**What the task asks:** Repeat only the lines below from the one containing "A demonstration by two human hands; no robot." through the one containing "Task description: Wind", inclusive, exactly as written.
----- Dataset extract -----
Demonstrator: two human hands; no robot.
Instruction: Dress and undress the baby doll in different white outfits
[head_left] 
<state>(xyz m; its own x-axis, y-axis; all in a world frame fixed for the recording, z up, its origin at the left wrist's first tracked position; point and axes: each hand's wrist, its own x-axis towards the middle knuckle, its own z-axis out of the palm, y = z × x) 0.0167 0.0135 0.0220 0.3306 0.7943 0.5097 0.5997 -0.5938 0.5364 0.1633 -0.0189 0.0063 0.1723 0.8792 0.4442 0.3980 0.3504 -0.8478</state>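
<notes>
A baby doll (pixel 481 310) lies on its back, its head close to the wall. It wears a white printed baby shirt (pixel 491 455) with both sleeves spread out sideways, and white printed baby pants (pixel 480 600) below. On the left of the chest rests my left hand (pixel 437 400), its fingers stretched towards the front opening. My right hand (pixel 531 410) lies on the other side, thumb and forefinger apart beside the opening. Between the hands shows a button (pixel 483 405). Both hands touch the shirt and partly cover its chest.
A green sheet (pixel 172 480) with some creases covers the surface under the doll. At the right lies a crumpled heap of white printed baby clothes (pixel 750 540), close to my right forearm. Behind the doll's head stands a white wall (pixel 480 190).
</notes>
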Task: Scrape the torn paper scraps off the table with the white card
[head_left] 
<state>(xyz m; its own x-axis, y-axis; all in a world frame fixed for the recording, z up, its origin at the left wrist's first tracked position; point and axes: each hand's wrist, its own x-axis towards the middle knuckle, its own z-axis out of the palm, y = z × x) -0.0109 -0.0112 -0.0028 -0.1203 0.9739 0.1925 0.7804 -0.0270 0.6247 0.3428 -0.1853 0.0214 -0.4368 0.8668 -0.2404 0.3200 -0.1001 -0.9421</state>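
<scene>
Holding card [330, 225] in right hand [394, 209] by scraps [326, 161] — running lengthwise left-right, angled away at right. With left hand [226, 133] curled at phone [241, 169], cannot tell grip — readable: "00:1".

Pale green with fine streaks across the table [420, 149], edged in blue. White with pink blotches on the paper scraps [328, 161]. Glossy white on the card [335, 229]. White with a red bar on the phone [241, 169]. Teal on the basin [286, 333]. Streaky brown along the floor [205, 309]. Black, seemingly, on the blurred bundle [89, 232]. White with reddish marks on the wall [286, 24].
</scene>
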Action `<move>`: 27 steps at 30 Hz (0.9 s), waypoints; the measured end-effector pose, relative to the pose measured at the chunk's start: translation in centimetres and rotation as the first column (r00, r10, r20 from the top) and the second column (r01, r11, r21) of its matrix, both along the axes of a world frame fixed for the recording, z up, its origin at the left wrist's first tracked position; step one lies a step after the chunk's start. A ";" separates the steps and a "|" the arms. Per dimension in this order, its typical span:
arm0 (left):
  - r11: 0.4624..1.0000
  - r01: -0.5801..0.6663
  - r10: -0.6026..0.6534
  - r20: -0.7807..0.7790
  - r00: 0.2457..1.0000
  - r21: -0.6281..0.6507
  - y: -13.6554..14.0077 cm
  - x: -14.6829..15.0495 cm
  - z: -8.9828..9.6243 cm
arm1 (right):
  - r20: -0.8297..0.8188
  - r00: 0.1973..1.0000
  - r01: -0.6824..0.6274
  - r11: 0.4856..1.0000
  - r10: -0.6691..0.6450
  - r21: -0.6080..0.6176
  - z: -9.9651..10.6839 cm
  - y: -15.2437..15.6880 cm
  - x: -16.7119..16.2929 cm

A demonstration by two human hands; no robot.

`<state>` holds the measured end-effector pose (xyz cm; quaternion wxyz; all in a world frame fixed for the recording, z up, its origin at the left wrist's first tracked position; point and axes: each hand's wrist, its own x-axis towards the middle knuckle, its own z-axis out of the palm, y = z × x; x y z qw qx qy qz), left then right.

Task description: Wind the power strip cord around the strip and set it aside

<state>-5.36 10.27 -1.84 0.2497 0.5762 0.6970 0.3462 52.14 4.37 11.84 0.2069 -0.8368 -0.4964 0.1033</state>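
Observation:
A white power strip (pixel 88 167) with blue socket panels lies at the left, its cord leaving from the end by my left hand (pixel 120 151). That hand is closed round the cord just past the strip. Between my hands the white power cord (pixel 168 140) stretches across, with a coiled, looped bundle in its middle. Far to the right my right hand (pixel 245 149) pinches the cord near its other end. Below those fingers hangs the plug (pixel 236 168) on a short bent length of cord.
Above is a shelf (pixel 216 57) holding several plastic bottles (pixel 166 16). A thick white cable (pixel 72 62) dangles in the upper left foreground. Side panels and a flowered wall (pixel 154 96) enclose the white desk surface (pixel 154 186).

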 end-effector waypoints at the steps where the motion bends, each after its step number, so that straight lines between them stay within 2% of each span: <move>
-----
**Exercise solution:**
A demonstration by two human hands; no robot.

`<state>` holds the measured end-effector pose (xyz cm; quaternion wxyz; all in a world frame fixed for the recording, z up, its origin at the left wrist's first tracked position; point and axes: each hand's wrist, its own x-axis towards the middle knuckle, its own z-axis out of the palm, y = z × x; x y z qw qx qy qz), left then right.

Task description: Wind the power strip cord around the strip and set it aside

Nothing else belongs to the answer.